_WORK REQUIRED_
Print the data below again in full, exactly as it stands, with no images.

_SUPPLIED INFORMATION_
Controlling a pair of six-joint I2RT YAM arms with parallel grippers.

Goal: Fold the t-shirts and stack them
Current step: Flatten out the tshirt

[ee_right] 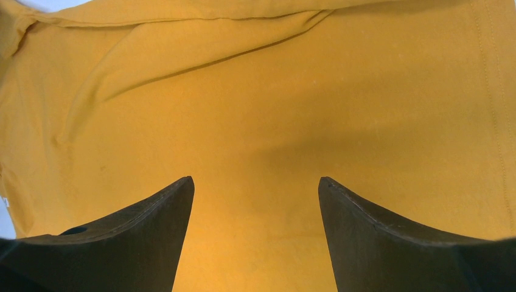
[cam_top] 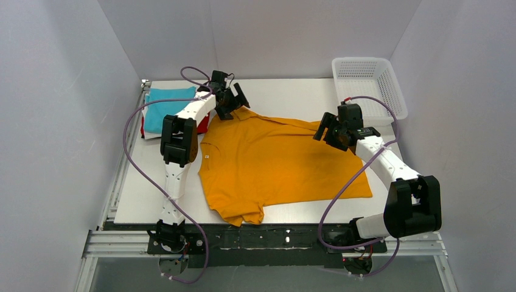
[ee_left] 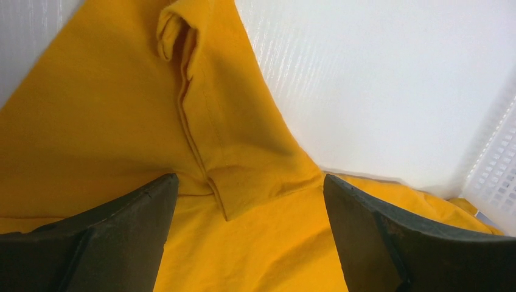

_RESULT_
Controlling a pair of six-joint I2RT YAM arms with parallel grippers.

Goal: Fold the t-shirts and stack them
Current step: Flatten out the tshirt

[ee_right] 
[cam_top] 
[ee_left] 

What was asked now has a complete answer.